- AIM OF THE TASK
When you reach a picture, pass over it; otherwise repeat the listing word for word.

- DATASET EXTRACT
++++++++
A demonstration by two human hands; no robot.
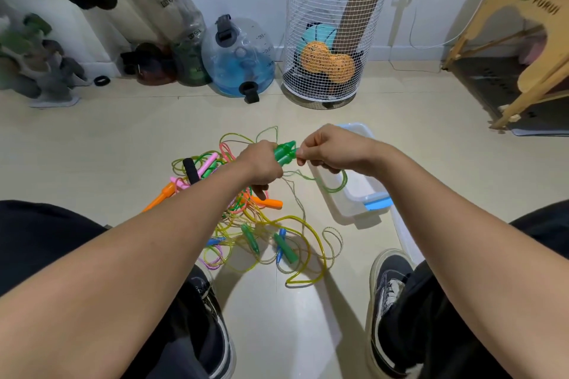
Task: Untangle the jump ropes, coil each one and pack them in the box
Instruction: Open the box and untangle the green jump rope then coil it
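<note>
My left hand [261,161] grips two green jump-rope handles [284,152] held side by side above the floor. My right hand [323,148] pinches the green rope [334,189] right at the handle tips; a loop of it hangs down over the clear plastic box [354,203], which has a blue latch [378,202]. Below my hands lies a tangle of jump ropes [255,224] in yellow, pink, orange and green, with orange handles [271,202], pink handles [204,168], a black handle [189,170] and green-blue handles [286,248].
A white wire basket [332,40] with balls stands ahead, a blue water jug [238,58] and bottles to its left, a wooden stool [523,49] at right. My shoes [389,301] and knees frame the beige floor.
</note>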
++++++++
- EXERCISE ANSWER
A demonstration by two human hands; no robot.
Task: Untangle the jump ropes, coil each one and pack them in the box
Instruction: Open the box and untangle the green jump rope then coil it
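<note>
My left hand [261,161] grips two green jump-rope handles [284,152] held side by side above the floor. My right hand [323,148] pinches the green rope [334,189] right at the handle tips; a loop of it hangs down over the clear plastic box [354,203], which has a blue latch [378,202]. Below my hands lies a tangle of jump ropes [255,224] in yellow, pink, orange and green, with orange handles [271,202], pink handles [204,168], a black handle [189,170] and green-blue handles [286,248].
A white wire basket [332,40] with balls stands ahead, a blue water jug [238,58] and bottles to its left, a wooden stool [523,49] at right. My shoes [389,301] and knees frame the beige floor.
</note>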

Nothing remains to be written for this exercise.